» PROBLEM TO WORK ON: An acceptable answer contains each line of the material, unchanged.

##### INFORMATION PROVIDED

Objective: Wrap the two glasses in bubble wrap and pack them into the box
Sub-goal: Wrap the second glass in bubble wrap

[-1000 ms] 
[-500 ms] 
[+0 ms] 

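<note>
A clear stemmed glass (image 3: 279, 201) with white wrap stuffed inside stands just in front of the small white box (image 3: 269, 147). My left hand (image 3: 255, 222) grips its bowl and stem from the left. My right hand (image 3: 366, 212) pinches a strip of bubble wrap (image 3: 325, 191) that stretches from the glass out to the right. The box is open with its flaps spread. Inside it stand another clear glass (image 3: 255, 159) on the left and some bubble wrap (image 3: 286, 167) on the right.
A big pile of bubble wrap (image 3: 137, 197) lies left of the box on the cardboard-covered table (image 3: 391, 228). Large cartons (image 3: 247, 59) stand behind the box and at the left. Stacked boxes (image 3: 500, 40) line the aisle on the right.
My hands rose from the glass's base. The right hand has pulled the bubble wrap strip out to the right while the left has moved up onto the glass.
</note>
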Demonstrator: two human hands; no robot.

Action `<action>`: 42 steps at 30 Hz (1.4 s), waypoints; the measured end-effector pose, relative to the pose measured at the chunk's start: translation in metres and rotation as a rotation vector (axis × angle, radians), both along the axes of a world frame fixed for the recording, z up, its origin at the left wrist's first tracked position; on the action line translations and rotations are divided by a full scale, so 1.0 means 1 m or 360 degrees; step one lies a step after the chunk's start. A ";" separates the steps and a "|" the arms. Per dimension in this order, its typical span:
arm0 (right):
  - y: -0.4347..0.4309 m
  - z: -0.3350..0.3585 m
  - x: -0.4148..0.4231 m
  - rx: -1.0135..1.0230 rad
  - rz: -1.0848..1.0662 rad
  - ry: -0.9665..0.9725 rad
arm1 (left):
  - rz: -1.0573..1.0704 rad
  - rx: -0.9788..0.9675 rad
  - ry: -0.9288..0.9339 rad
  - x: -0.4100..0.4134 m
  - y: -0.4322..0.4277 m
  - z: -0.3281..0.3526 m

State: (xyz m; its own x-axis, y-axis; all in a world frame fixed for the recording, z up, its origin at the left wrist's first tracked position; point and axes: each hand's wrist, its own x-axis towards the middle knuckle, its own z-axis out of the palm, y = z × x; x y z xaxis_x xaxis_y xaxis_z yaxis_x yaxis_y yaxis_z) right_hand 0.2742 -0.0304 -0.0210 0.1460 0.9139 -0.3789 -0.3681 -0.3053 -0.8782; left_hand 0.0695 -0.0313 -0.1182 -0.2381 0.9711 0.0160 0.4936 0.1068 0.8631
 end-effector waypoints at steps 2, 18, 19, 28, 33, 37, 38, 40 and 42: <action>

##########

» WORKED SOLUTION:
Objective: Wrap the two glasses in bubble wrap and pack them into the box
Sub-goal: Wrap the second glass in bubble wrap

[-1000 ms] 
[-500 ms] 
[+0 ms] 

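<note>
A clear stemmed glass (image 3: 279, 201) with white wrap stuffed inside stands just in front of the small white box (image 3: 269, 147). My left hand (image 3: 255, 222) grips its bowl and stem from the left. My right hand (image 3: 366, 212) pinches a strip of bubble wrap (image 3: 325, 191) that stretches from the glass out to the right. The box is open with its flaps spread. Inside it stand another clear glass (image 3: 255, 159) on the left and some bubble wrap (image 3: 286, 167) on the right.
A big pile of bubble wrap (image 3: 137, 197) lies left of the box on the cardboard-covered table (image 3: 391, 228). Large cartons (image 3: 247, 59) stand behind the box and at the left. Stacked boxes (image 3: 500, 40) line the aisle on the right.
My hands rose from the glass's base. The right hand has pulled the bubble wrap strip out to the right while the left has moved up onto the glass.
</note>
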Demonstrator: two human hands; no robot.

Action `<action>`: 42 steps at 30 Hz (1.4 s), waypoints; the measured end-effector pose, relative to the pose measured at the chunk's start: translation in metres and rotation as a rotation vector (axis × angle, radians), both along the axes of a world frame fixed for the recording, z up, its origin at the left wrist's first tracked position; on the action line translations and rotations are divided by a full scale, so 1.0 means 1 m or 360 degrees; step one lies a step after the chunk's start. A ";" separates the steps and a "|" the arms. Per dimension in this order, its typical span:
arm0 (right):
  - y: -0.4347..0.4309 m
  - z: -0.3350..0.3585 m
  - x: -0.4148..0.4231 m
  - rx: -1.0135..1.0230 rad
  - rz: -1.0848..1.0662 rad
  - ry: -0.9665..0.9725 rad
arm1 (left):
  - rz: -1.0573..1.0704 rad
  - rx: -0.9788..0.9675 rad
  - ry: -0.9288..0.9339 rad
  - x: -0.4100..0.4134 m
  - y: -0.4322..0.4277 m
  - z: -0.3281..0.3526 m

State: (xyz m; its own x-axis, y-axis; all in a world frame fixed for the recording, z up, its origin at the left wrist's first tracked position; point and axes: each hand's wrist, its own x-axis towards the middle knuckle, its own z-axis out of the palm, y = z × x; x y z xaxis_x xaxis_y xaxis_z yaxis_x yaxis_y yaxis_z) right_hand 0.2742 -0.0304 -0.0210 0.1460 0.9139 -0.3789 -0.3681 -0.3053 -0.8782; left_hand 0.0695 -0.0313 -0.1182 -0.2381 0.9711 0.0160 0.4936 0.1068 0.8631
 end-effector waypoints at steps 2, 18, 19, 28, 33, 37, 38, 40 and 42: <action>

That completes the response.